#### Task instructions:
Print all of the data below exactly as it appears, leaving out every image.
┌────────
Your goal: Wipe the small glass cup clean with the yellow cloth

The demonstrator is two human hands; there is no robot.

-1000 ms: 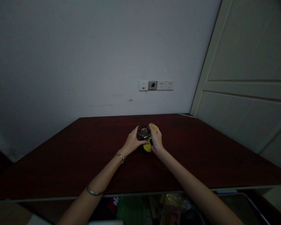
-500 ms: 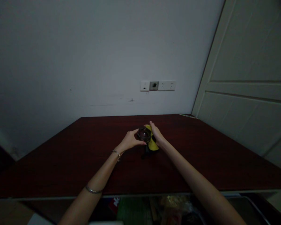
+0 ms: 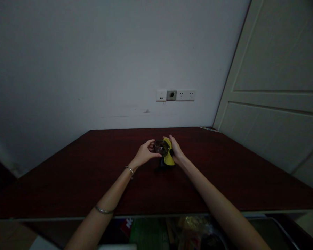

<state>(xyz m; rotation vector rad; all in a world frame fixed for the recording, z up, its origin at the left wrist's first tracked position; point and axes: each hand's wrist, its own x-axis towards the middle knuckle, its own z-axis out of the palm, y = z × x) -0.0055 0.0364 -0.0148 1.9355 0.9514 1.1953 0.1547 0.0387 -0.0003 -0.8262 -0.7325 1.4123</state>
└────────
#### Exercise answer:
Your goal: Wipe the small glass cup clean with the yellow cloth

The demonstrator is two human hands; there is no robot.

-1000 ms: 
-500 ms: 
+0 ms: 

<state>(xyz m; rotation vector rad; all in a world frame fixed for the recording, z up, its origin at the left wrist's first tracked position; point and axes: each hand's wrist, its own x-axis towards the middle knuckle, its own z-axis out of the palm, y = z × x) -0.0055 0.0364 -0.0148 1.9355 0.9514 1.1953 0.1547 0.0387 -0.0003 -0.8262 -0.7325 1.4123</state>

Nothing else is needed to finish the exercise.